● Exercise
Copy out each line of the listing below where the string "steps" appears.

------------

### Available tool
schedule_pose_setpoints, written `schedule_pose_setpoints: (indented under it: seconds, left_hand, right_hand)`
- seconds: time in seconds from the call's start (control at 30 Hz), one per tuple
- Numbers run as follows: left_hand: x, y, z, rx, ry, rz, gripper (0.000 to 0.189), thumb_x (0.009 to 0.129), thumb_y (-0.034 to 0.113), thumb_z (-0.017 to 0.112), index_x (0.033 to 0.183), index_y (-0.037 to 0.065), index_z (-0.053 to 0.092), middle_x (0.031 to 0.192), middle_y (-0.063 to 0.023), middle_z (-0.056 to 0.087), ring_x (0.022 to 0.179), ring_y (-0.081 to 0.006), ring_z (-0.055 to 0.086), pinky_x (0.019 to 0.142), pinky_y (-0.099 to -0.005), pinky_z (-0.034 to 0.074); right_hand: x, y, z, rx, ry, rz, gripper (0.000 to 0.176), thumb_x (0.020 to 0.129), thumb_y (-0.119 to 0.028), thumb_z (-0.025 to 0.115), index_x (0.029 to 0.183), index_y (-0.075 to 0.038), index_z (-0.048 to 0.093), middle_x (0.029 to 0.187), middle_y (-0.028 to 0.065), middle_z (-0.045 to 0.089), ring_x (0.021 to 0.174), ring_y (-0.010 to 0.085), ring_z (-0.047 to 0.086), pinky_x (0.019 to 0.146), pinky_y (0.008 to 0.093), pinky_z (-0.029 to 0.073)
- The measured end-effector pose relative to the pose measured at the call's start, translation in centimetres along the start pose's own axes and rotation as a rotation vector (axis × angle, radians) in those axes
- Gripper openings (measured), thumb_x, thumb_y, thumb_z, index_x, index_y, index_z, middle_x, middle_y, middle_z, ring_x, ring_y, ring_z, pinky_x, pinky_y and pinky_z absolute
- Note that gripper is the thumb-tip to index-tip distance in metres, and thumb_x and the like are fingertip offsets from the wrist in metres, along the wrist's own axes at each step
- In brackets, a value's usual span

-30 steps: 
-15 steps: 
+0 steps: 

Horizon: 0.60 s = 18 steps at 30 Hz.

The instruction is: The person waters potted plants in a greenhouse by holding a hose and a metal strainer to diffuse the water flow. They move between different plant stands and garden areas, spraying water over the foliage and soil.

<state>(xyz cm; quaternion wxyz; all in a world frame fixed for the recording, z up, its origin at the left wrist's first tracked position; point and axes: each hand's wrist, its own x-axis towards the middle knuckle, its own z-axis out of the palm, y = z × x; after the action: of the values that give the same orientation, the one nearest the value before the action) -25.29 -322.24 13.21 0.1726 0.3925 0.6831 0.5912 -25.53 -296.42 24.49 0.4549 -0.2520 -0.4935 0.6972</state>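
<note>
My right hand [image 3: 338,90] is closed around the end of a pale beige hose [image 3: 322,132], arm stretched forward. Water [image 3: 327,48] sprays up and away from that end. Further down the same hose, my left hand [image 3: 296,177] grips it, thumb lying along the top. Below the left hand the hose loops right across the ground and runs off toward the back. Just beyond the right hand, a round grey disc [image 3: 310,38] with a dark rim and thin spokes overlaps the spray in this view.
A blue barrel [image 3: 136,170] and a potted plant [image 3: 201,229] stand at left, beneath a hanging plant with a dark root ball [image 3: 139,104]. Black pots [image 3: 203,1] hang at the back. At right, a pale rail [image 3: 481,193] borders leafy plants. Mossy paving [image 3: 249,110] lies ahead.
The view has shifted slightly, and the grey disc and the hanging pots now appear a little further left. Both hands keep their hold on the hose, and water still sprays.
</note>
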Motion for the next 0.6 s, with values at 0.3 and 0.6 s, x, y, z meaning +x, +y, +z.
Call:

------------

● Answer to this problem
-30 steps: 
-15 steps: 
+0 steps: 
Horizon: 0.60 s = 18 steps at 30 Hz.

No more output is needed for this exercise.